Articles of Association

In the first instance, the company's Articles of Association ("Articles") should be consulted to check provisions relating to electronic communication between the members and the company. The Model Articles do not allow for electronic correspondence, however, any amendments made by a company to the Model Articles, or indeed any bespoke Articles, may regulate electronic communication in some way. Such provisions could apply to communication from the company to its members and from members to the company.

If the Articles permit electronic correspondence, the company may communicate in the way stipulated. If the Articles prohibit electronic correspondence, and the company wishes to change this, shareholders' approval by way of a special resolution is necessary. A board meeting will be required to implement the updated articles, and these should be filed, along with the special resolution, at Companies House.

Where the Articles do not give a definitive answer, the Companies Act 2006 ("CA 2006") sets out criteria for permitting electronic correspondence.

The Companies Act 2006

Company to members

Companies are allowed to send information to a member electronically where the member has consented and provided an email address. It should be noted that the email address must have been given for the purpose of electronic communication and cannot just be one generically held on file. Such correspondence might include notices, ballot papers and other documents related to general meetings.

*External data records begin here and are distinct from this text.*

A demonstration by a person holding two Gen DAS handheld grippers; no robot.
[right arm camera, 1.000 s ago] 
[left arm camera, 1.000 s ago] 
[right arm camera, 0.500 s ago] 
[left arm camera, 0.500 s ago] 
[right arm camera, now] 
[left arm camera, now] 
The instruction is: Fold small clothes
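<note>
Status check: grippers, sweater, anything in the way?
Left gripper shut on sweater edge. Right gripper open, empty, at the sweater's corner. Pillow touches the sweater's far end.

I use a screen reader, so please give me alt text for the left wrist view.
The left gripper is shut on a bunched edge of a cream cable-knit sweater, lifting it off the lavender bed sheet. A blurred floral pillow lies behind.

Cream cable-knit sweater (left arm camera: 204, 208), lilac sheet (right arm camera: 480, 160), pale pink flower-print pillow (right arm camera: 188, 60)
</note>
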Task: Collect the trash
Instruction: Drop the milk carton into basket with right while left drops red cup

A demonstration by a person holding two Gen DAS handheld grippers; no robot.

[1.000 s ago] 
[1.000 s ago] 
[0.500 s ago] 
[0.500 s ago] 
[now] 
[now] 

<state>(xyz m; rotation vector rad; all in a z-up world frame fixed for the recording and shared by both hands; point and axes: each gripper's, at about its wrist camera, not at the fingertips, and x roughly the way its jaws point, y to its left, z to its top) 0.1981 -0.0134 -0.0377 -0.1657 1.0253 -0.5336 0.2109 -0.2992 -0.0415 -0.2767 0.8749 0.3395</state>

A member is still entitled to receive the document by hard copy if they make a request within 21 days of receiving the electronic communication. A company cannot therefore assume that the need for posting hard copies will entirely be eliminated.

A company may supply information to members (such as accounts) by way of its website, if the members are deemed to have agreed. Normally, this means that a provision to this effect is included in the Articles, or that members have made an equivalent resolution. The company is still required to request individual members agreement, and so those who disagree must notify the company within 28 days of that request.

Where new shareholder documents are to be posted on the website, members must be notified. Therefore, the company will need to be able to email the members to alert them of this.

Members to company

Members may validly send communications to a company electronically where the company has agreed and supplied an email address for this purpose. The company's agreement may be to a single specific communication or to all communications generally.

Where a company has sent out a notice for a general meeting to it's members (either by electronic or hard copy), and provided an email address, it will be deemed to have agreed for correspondence relating to that meeting to be returned to that email address.

Other communications

The requirements set out above are relevant where a company is making formal communications to its members, and vice versa. That approach applies to:

  • documents including summons, notice, order or other legal process and registers
  • communication authorised or required by the CA 2006 (such as sending out accounts ahead of a general meeting)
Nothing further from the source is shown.